Eduardo Leão de Souza contou a experiência da UNICA (União da Indústria de Cana-de-Açúcar) em Bruxelas. Desde 2008, a entidade mantém um escritório de representação na cidade. De acordo com Souza, pela complexidade dos processos decisórios, é importante ter uma presença permanente e manter contato frequente com stakeholders e formadores de políticas, pois o trabalho é de longo prazo. “É fundamental demonstrar credibilidade. Este é um aspecto de maior importância”, afirmou. A UNICA sempre procura levar e buscar informações baseadas em ciência e em dados técnicos, consistentes, verificáveis e bem fundamentadas, completou Souza.
Contrastes
A complexidade e diversidade da União Europeia ficaram claras com as exposições feitas por Lejla Kapetanovic Rodrigues, que falou sobre a situação político-administrativa da Bósnia e Herzegovina, além de seus esforços para atingir os níveis de governança corporativa exigidos pelo bloco, e Nils Grafström, que apresentou a realidade da Suécia.
Depois da guerra civil no início dos anos 90, a Bósnia e Herzegovina ainda não concluiu a construção da estrutura administrativa e política do Estado, pois o país está revendo suas instituições para se adequar aos parâmetros exigidos para que seja aceita na União Europeia. A república é tripartida, com a presidência exercida, de forma rotativa, por um representante bósnio-muçulmano, um croata e um sérvio, que se revezam no cargo a cada 8 meses. Lejla informou que o governo bósnio tem uma estrutura administrativa gigantesca, com cerca de 260 ministérios. Para aderir à União Europeia, a Bósnia precisa passar por reformas profundas que garantam a boa governança do país. O Acordo de Estabilização e de Associação assinado pela UE e a Bósnia estabelece pontos para se criar uma administração eficaz, capaz de responder às necessidades de seus cidadãos. Segundo Lejla, entre os requisitos do acordo estão o fortalecimento da democracia e do estado de direito, ajustes para um serviço público mais eficiente, controle das finanças públicas e maior transparência. “Sem essas reformas é impossível providenciar uma boa governança. Isso também pode ser aplicado ao Brasil”, comentou.

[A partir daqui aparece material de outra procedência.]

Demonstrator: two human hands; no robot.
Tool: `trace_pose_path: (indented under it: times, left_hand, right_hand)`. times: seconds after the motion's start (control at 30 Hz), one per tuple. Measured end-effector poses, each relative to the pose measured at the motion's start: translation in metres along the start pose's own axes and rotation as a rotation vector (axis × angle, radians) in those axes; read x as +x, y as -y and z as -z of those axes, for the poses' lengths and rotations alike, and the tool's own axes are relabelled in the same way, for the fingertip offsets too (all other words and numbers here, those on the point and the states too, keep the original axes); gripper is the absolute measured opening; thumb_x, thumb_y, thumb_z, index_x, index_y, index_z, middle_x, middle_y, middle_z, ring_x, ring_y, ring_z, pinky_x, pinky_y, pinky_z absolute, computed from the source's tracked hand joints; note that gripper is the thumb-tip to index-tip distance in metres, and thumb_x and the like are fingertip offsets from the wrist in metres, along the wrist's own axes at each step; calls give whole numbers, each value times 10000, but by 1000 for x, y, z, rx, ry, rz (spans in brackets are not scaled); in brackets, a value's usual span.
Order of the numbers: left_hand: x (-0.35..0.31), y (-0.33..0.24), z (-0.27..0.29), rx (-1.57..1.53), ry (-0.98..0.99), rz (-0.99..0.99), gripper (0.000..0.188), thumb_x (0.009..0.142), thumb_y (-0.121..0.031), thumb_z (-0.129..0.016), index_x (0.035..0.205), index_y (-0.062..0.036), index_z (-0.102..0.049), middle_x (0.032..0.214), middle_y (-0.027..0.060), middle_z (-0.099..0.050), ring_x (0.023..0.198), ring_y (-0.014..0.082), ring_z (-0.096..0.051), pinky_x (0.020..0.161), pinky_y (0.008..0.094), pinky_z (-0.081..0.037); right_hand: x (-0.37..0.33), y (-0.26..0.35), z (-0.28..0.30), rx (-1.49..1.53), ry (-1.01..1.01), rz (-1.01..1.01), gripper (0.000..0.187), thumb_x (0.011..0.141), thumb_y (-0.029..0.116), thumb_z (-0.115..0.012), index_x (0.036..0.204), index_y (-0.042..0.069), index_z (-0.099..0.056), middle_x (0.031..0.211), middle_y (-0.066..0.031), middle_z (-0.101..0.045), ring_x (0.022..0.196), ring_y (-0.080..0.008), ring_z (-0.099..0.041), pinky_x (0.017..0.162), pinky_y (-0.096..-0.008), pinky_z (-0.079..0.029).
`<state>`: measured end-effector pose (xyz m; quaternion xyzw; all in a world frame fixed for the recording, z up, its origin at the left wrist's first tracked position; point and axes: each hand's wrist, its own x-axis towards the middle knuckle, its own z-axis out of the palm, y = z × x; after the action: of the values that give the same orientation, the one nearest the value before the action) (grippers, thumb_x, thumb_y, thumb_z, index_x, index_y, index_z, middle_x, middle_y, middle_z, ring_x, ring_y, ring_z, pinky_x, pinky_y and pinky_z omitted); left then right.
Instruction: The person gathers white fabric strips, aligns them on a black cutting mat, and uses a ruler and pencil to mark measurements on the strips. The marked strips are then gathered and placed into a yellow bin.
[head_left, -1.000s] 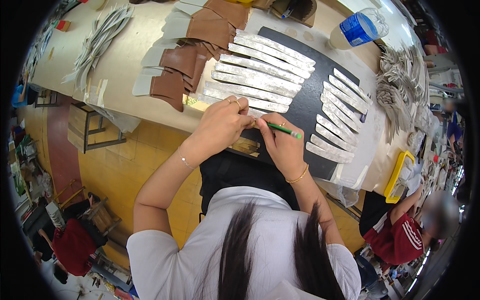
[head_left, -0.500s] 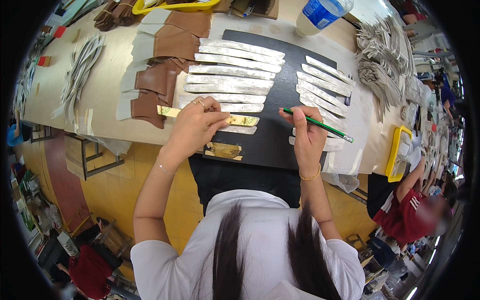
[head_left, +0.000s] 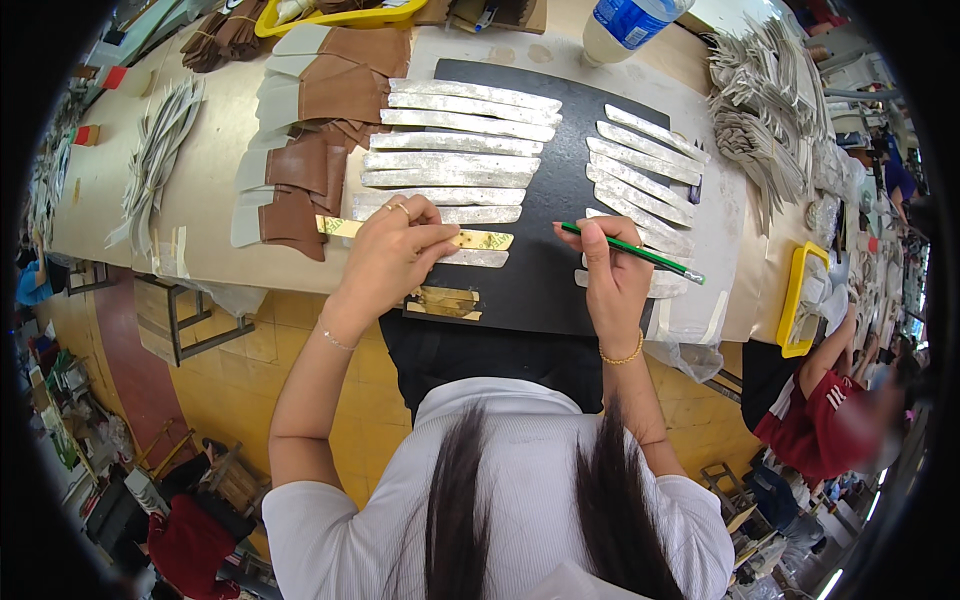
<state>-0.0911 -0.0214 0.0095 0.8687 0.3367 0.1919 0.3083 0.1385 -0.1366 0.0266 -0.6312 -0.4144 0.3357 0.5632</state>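
My left hand (head_left: 395, 252) pinches and presses a flat yellow strip with green print (head_left: 485, 240), which lies along the near end of a column of pale silvery strips (head_left: 450, 165). Part of the yellow strip is hidden under my fingers. In my right hand (head_left: 615, 270) is a green pencil (head_left: 640, 250), its eraser end out to the right and its other end toward the left. The pencil is held over the black board (head_left: 545, 285), apart from the yellow strip. A second column of pale strips (head_left: 645, 158) fans out beyond my right hand, partly hidden by it.
Brown leather pieces with grey backing (head_left: 300, 170) overlap left of the board. Bundled pale strips (head_left: 160, 150) lie at far left, with a larger heap (head_left: 765, 130) at right. A bottle (head_left: 630, 25) stands behind the board. A yellow tray (head_left: 797, 325) and a co-worker's arm (head_left: 825, 350) are at right.
The whole view has shifted slightly. Both hands keep nearly the same pose on the yellow strip and the pencil; nothing was picked up or let go.
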Motion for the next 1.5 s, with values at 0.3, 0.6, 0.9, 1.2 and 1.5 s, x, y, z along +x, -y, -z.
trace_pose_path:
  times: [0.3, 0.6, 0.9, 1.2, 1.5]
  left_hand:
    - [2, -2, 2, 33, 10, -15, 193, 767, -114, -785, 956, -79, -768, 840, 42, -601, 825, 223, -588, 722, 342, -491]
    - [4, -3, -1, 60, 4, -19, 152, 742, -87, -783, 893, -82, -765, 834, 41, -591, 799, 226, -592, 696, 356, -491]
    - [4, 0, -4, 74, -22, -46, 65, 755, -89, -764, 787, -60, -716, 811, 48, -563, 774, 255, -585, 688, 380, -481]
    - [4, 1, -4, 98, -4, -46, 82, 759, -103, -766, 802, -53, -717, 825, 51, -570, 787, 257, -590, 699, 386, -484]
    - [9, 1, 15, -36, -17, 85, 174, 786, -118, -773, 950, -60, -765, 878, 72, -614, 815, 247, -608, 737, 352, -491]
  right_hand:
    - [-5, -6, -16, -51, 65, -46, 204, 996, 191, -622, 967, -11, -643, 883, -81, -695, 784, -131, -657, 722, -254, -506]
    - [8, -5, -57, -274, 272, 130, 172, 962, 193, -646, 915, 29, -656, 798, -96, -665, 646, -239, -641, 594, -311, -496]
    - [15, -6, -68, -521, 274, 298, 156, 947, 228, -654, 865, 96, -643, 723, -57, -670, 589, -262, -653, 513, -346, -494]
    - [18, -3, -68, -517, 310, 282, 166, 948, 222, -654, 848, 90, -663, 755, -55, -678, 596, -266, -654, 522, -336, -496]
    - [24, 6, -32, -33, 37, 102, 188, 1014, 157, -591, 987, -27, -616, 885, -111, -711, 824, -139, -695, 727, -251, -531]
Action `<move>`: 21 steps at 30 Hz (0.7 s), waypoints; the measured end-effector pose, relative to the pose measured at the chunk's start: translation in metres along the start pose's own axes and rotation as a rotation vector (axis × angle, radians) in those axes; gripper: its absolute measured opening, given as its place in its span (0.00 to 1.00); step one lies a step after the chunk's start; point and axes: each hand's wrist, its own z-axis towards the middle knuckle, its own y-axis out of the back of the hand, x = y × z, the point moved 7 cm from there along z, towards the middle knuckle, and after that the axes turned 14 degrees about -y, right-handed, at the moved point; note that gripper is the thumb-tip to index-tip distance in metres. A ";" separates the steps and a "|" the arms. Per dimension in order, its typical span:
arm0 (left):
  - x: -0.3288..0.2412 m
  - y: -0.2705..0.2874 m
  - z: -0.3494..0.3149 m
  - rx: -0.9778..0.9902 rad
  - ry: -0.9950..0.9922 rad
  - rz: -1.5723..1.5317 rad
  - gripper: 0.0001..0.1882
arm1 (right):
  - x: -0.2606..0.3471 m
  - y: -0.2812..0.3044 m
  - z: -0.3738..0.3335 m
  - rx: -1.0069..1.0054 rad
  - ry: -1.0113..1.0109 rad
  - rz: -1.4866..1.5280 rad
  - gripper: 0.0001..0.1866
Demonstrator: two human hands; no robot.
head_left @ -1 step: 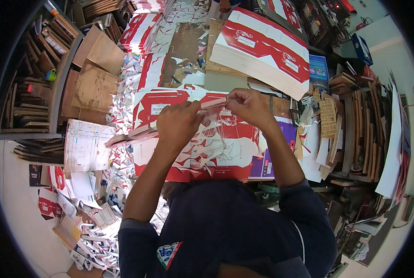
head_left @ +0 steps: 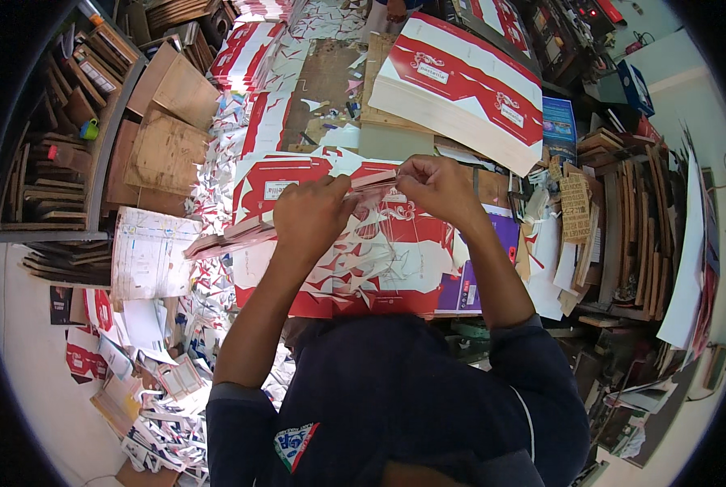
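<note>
My left hand (head_left: 310, 215) is closed over a narrow stack of red-and-white printed card sheets (head_left: 245, 234), held on edge, whose one end sticks out to the left. At the other end of that stack, my right hand (head_left: 434, 187) has thumb and fingers pinched on its upper edge. Below both hands lie flat red-and-white printed sheets (head_left: 395, 280) with cut outlines. Loose pointed paper scraps (head_left: 342, 264) are scattered over them, and some look blurred under the stack between my hands. The fingertips of my left hand are partly hidden behind its knuckles.
A thick pile of red-and-white printed card (head_left: 468, 77) stands at the far right of the table. Further red-and-white piles (head_left: 247, 57) are at the far left. Shelves of wooden boards (head_left: 54, 187) flank the left side, more boards (head_left: 643, 231) the right. Paper scraps litter the floor.
</note>
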 end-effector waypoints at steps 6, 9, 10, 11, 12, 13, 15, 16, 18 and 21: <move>-0.005 0.003 0.000 0.009 -0.015 0.004 0.13 | -0.010 -0.001 0.006 0.029 0.016 0.053 0.12; -0.006 0.005 0.001 0.021 -0.002 0.001 0.11 | 0.010 0.004 -0.007 -0.009 0.015 -0.002 0.14; -0.008 0.004 0.001 0.027 0.005 -0.010 0.11 | 0.009 0.003 -0.005 -0.014 0.022 -0.015 0.14; -0.008 0.003 0.000 0.036 0.012 -0.018 0.11 | 0.007 0.001 -0.002 -0.017 0.030 -0.027 0.14; -0.009 0.001 -0.002 0.028 -0.004 -0.010 0.12 | 0.015 0.002 -0.003 -0.024 0.049 -0.083 0.15; -0.009 -0.001 -0.002 0.021 -0.019 -0.001 0.12 | 0.024 0.003 -0.005 -0.031 0.067 -0.140 0.15; -0.012 0.001 -0.002 0.001 -0.035 -0.006 0.12 | 0.037 0.000 -0.005 -0.145 0.136 -0.381 0.18; -0.015 0.004 0.000 -0.018 -0.036 -0.019 0.12 | 0.041 0.005 -0.005 -0.154 0.150 -0.372 0.17; -0.014 0.006 -0.003 -0.034 -0.024 -0.017 0.13 | 0.046 0.004 -0.005 -0.133 0.149 -0.370 0.16; -0.015 0.007 -0.004 -0.030 -0.034 -0.024 0.11 | 0.052 0.004 -0.007 -0.093 0.123 -0.408 0.16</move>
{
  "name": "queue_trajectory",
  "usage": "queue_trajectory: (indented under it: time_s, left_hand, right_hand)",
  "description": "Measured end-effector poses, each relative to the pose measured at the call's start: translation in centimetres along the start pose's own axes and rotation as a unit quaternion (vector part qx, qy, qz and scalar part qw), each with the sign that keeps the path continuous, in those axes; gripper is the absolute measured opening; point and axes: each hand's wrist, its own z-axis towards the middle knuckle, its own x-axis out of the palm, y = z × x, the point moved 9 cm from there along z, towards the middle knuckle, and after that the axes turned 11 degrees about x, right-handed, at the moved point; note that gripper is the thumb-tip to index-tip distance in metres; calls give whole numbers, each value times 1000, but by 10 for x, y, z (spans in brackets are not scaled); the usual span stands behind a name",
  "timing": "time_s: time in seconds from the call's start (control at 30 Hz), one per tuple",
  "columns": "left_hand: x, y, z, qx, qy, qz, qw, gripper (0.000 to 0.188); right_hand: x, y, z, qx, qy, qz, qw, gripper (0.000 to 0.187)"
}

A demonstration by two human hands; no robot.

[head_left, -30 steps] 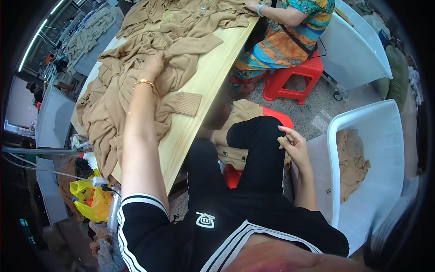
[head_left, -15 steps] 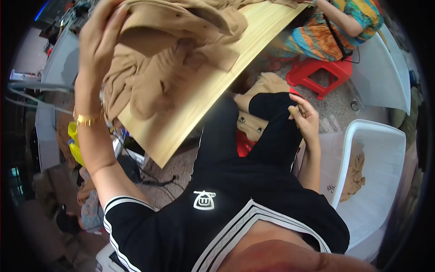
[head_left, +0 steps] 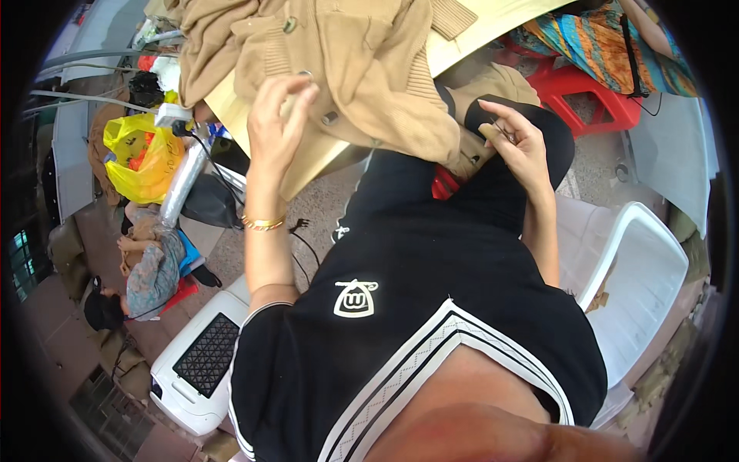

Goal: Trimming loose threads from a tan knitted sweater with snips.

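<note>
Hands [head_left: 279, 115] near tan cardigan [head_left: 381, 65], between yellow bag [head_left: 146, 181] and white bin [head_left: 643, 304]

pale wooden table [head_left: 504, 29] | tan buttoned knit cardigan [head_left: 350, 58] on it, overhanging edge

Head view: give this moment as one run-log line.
left hand: by cardigan, contact unclear; right hand: holding small dark item; cardigan: on table, overhanging edge; yellow bag: left of table
</note>
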Motion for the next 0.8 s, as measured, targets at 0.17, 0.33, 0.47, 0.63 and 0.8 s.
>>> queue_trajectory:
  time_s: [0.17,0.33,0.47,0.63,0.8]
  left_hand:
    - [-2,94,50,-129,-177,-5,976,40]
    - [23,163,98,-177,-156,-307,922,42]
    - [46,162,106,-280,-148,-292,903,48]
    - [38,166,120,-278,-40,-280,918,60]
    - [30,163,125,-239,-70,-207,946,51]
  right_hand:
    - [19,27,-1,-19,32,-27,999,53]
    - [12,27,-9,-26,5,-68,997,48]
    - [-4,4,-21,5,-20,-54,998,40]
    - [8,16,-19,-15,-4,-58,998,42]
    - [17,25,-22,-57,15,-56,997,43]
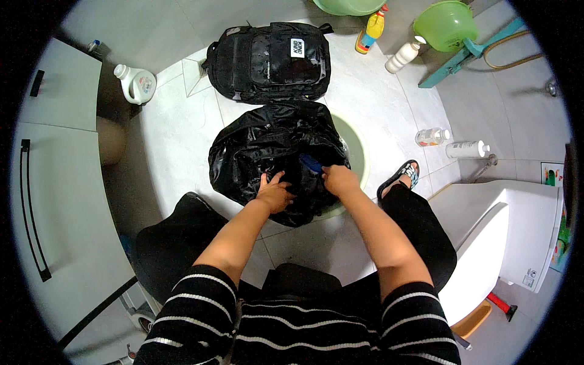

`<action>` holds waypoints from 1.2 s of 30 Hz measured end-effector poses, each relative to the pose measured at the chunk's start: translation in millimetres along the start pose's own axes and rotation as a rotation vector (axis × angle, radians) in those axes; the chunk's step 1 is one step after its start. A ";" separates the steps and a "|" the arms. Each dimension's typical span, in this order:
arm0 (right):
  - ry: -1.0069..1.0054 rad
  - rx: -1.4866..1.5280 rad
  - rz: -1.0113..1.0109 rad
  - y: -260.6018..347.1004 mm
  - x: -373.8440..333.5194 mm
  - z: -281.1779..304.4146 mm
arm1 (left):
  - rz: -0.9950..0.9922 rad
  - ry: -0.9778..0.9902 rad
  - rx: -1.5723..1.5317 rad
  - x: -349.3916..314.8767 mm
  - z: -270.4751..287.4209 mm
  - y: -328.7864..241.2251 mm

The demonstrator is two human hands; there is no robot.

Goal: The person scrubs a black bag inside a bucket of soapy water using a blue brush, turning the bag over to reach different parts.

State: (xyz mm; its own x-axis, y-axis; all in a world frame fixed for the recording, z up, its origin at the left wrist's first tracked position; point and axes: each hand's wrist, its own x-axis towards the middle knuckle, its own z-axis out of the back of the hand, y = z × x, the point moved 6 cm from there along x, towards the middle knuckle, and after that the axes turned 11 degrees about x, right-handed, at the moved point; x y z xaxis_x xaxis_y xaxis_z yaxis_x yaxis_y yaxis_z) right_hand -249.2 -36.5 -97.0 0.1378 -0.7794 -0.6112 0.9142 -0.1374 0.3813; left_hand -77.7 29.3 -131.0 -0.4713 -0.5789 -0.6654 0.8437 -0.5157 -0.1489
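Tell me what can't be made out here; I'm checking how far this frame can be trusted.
Head view only:
- Pale green basin: mostly covered by the wet black bag; its contents are hidden.
- Small blue object: partly hidden by the right hand; its kind is unclear.
- Left hand: fingertips sink into bag folds.
- Green tub: cut off by the top edge.

left hand (275, 193): pressed flat on wet black bag (261, 152)
right hand (339, 179): grip closed on blue brush (311, 162)
beneath grip: pale basin (358, 152)
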 end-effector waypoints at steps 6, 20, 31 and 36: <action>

Em contraste com a situação da Bósnia e Herzegovina, Nils Grafström conta que transparência e controle social são conceitos consolidados na cultura sueca. A primeira lei que tratou sobre transparência tem mais de 200 anos. Na Suécia entende-se que é fundamental a sociedade influenciar os políticos, mas os processos decisórios na esfera pública são tão transparentes que não houve necessidade de fazer uma regulamentação do lobby, com o registro dos lobistas e códigos de conduta, por exemplo. O lobby é feito de forma natural, pois qualquer nova lei é colocada para consulta pública e, antes de uma decisão, a proposta é distribuída para todas entidades que teriam interesse no tema, como ONGs, federações, indústrias, partidos políticos e outras organizações. O controle dos grupos de interesse é garantido pela transparência. Qualquer cidadão pode acessar informações completas sobre funcionários e políticos na internet ou solicitar qualquer documento do governo, quase sem custos, com exceção de questões ligadas à segurança e ao relacionamento da Suécia com outros países.